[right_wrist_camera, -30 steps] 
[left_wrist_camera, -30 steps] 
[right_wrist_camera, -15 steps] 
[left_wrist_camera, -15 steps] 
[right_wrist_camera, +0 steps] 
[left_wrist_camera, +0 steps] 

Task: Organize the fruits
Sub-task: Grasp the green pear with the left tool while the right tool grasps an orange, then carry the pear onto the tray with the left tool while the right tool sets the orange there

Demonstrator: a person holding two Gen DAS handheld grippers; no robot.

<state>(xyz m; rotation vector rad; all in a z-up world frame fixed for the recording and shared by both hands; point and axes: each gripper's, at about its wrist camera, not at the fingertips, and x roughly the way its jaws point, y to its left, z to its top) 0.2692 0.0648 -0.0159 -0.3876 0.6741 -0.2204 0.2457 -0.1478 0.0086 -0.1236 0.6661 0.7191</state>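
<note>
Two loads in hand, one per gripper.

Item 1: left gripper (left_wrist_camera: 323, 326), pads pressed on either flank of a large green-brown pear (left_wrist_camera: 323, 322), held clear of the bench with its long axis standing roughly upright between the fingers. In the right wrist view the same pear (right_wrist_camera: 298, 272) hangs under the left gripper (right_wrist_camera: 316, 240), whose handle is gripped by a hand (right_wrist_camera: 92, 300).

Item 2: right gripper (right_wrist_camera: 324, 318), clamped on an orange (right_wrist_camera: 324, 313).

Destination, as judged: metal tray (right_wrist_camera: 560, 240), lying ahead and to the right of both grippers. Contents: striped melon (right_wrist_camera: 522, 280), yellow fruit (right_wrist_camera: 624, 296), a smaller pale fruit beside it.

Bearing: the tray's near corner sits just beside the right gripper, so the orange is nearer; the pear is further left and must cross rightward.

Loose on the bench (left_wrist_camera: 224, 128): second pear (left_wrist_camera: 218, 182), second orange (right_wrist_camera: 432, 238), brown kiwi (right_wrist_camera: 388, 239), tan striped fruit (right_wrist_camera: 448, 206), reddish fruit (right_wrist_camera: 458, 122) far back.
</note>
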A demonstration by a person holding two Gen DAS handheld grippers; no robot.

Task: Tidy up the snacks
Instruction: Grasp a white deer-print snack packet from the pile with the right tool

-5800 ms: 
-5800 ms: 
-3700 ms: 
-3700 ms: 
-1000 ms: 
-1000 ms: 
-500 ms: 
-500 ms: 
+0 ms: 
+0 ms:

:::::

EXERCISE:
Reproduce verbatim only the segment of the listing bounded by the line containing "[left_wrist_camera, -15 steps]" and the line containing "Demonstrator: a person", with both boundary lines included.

ANSWER FOR THIS EXERCISE:
[left_wrist_camera, -15 steps] 
[right_wrist_camera, +0 steps] 
[left_wrist_camera, +0 steps] 

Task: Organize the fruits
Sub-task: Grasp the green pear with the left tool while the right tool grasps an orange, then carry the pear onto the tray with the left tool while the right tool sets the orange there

Demonstrator: a person holding two Gen DAS handheld grippers; no robot.

No further output is required.